Background: Dysmenorrhea, or menstrual pain, is a common but often under-recognized health issue among athletes. In competitive sports settings, a prevailing “culture of silence” frequently normalizes this pain, leading many athletes to accept severe menstrual cramps as an inevitable part of womanhood or as secondary to their training and performance demands. This normalization is problematic as it hinders effective coping and can lead to decreased performance, missed training sessions, and psychological distress.
In Sri Lanka, cultural taboos surrounding menstruation further complicate this issue. Female athletes at the University of Colombo face unique challenges, as their academic and athletic demands are influenced by societal expectations. Despite the growing participation of women in sports, literature regarding their specific knowledge levels, underlying attitudes, and the factors that drive their choice of coping mechanisms remains critically limited. Understanding these dynamics is essential for developing tailored interventions.
Objectives: This study aimed to assess the levels of knowledge and types of attitudes regarding menstrual pain among female athletes at the University of Colombo. Additionally, the study aimed to identify the coping strategies used by participants and to examine how factors such as individual sociodemographic characteristics, family support, the academic environment, and sport-specific variables influence the use of these strategies.
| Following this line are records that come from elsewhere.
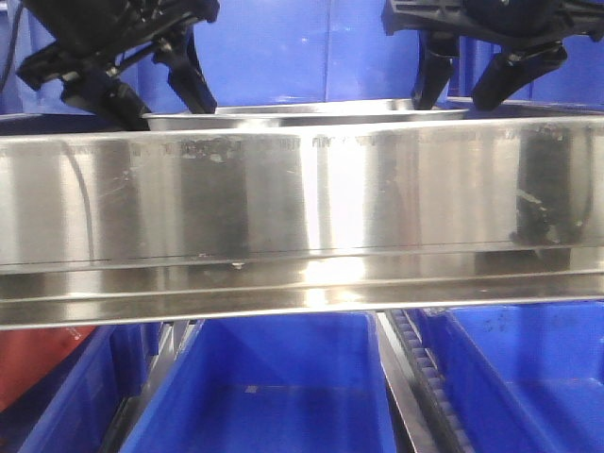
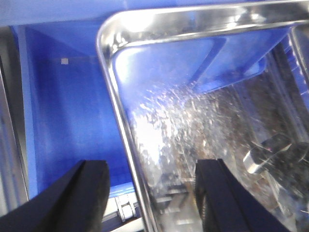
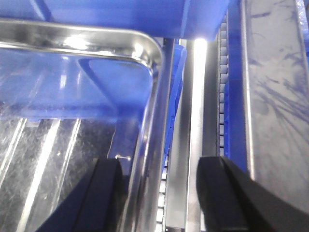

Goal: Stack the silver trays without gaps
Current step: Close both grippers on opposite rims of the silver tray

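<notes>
Left hand (image 2: 154, 193) and right hand (image 3: 166, 193) both hang open astride the tray (image 2: 183, 125) side rims, looks like stiff, light, slippery steel, so I'd pinch those rims evenly.

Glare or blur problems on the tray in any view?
Front view: broad glare streak on the shelf band, silver tray only a thin edge above it. Left wrist: tray corner rim blown out, floor speckled with reflections, left tool soft-edged. Right wrist: rim highlights mild, right tool out of focus.
</notes>
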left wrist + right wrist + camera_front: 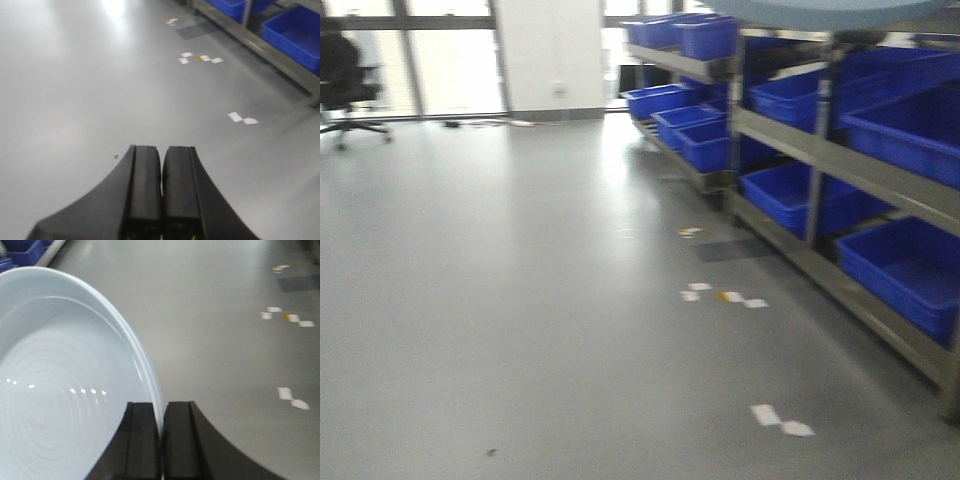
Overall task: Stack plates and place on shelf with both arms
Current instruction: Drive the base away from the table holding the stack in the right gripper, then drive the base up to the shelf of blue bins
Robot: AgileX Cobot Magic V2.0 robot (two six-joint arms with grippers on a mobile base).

Methods: A descriptive cross-sectional study was conducted involving 118 female athletes (aged 20–28 years) across various sporting disciplines. Inclusion required participants to experience menstrual pain as defined by the WaLIDD criteria. Participants completed a validated self-administered questionnaire.
Knowledge and attitude scores were quantified using a Likert scale. Coping strategies were categorized into pharmacological (e.g., NSAIDs, paracetamol), non-pharmacological (e.g., heat therapy, herbal remedies, exercise), combined, or none. Statistical analysis was performed using
SPSS, employing Chi-square/Fisher’s exact tests for categorical variables and independent sample t-tests/Pearson’s correlation for continuous data. Significance was set at p<0.05.
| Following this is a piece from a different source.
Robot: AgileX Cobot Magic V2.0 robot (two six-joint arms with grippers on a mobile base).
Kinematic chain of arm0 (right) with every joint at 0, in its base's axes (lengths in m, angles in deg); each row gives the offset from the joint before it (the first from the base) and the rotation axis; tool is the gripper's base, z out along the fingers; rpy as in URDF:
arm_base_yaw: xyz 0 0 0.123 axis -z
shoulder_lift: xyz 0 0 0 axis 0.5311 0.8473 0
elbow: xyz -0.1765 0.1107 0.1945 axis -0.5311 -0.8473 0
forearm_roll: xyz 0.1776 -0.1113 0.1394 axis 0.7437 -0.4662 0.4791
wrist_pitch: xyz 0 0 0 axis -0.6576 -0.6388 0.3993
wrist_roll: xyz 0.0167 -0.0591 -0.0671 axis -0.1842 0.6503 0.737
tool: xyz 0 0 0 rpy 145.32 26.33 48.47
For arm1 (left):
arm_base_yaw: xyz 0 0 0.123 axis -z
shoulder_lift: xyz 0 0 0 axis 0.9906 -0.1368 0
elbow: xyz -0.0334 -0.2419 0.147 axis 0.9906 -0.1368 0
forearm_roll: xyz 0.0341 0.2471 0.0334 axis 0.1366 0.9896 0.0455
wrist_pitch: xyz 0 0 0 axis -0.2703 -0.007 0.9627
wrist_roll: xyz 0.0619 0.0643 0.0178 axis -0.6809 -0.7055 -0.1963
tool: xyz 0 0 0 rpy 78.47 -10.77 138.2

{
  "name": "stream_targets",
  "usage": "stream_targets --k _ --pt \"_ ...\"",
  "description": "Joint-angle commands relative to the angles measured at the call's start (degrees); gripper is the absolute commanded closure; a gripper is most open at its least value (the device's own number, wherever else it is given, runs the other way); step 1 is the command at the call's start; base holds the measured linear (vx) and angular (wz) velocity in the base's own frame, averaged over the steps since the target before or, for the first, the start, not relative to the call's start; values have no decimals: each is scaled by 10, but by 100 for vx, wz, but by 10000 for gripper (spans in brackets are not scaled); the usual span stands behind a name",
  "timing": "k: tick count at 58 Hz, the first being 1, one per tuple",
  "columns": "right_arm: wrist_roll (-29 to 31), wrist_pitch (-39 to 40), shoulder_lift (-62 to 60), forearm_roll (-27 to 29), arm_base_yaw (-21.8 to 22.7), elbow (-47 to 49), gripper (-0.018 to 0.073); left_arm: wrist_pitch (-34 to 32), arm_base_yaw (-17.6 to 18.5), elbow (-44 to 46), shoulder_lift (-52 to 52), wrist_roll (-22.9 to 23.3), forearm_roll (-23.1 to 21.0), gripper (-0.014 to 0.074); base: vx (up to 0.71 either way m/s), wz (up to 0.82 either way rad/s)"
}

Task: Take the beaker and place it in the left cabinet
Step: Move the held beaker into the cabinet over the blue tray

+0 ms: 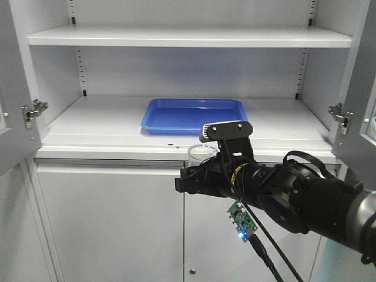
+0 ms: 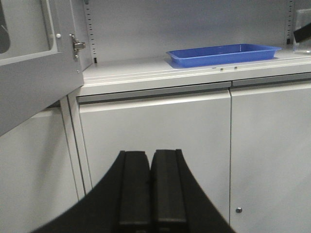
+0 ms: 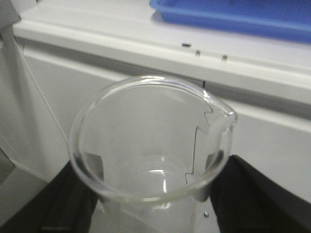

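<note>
The right gripper (image 1: 198,175) pinches the beaker (image 1: 201,154) upright, seemingly ready to set down on its base. It hovers just off the lower shelf (image 1: 94,126) of the left cabinet (image 1: 56,76), at 6 o'clock from a blue tray (image 1: 194,114). The left gripper (image 2: 150,191) hangs low, pressed together.

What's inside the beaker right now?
Nothing visible: the beaker looks empty, and its clear bottom shows in the right wrist view. The right gripper clamps its lower sides, so the wall there and the underside are hidden.
</note>
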Motion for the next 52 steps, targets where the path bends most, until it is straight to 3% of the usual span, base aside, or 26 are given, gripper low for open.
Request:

Results: The mean age of participants was 22.5 years (SD=1.4). A striking 76.7% (n=89) of athletes reported suffering from moderate-to-severe menstrual pain, highlighting the severity of the issue in this cohort. Regarding management, 41.4% (n=48) utilized a combination of pharmacological and non-pharmacological methods.
Crucially, the study found that cognitive factors were the strongest predictors of action. Athletes who used a coping strategy had significantly higher mean knowledge scores (p=0.011) and higher positive attitude scores (p<0.001). A weak but significant positive correlation (r=0.203,p=0.03) was found between knowledge and attitude, suggesting that as an athlete’s understanding of dysmenorrhea improves, their attitude toward managing it becomes more proactive.
Conclusions and recommendations: Most female athletes demonstrated moderate knowledge and attitudes regarding dysmenorrhea, yet a large proportion experienced moderate to severe menstrual pain despite regular physical activity. While some used both pharmacological and non-pharmacological coping strategies, a notable number did not use any methods. Knowledge and attitudes were significantly associated with better coping practices, highlighting the importance of awareness. However, reliance on informal information sources indicates a gap in proper education.
Strengthening menstrual health education through targeted awareness programs and integrating menstrual management into sports health curriculum are recommended. Further research across other universities is encouraged to enhance generalizability.